Problem details: The response should consist of every line below, restated exactly, with no pictures.

Information supplied:

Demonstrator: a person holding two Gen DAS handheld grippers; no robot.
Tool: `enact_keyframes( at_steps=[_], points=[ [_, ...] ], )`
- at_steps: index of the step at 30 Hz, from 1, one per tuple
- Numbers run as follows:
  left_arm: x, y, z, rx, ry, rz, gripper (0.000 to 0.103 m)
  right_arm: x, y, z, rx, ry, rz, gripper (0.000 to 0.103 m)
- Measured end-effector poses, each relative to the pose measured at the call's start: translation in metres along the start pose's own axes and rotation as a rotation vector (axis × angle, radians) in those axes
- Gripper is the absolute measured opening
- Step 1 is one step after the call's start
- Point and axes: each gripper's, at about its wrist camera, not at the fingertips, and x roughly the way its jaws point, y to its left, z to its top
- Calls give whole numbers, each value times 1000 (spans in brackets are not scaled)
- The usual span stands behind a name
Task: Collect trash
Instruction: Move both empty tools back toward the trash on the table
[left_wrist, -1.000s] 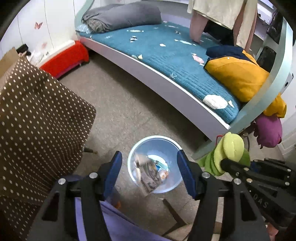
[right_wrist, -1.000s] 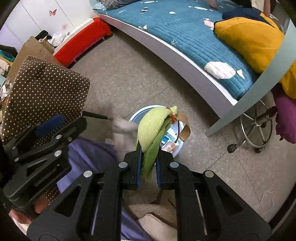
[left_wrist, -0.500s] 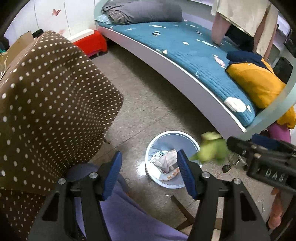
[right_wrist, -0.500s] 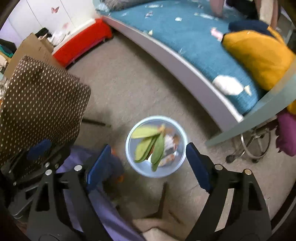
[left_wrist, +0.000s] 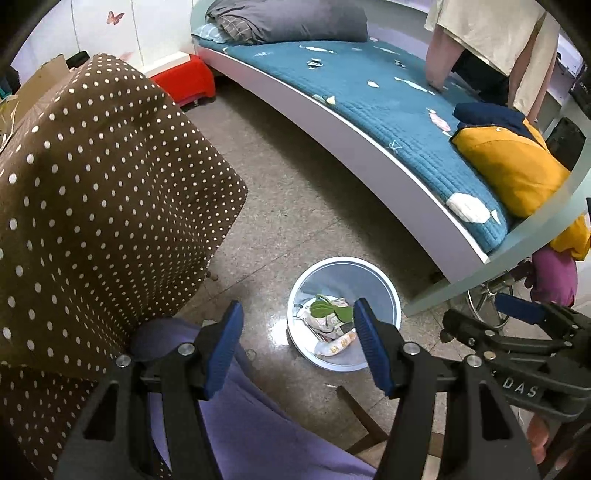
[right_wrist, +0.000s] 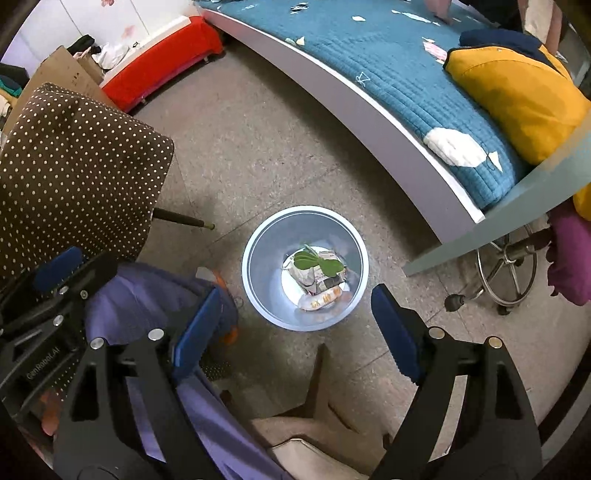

Answer for the task:
Demonstrator: a person holding two Gen DAS handheld grippers; no robot.
Tool: `enact_keyframes( at_steps=[_], points=[ [_, ...] ], )`
- at_steps: index of the step at 30 Hz, from 1, one per tuple
- Numbers run as follows:
  left_arm: x, y, z, rx, ry, rz, gripper (0.000 to 0.103 m)
  right_arm: x, y, z, rx, ry, rz, gripper (0.000 to 0.103 m)
- Measured end-effector poses, each relative to the pose measured at the call's start: translation in metres along the start pose's own axes and rotation as a rotation vector (axis × angle, radians) in those axes
- Gripper is the absolute measured opening
- Step 1 is one step after the call's start
- Point and axes: each gripper's, at about its wrist camera, not at the fingertips, and x roughly the way its jaws point, y to its left, z to its top
- Calls give whole numbers, each value times 1000 (spans in brackets are not scaled)
- The usual span stands behind a name
Task: Collect trash
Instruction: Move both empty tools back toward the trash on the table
[left_wrist, -1.000s] 
[right_wrist, -1.000s] 
[left_wrist, -0.500s] 
[right_wrist, -0.500s] 
[left_wrist, +0.000s] 
[right_wrist, +0.000s] 

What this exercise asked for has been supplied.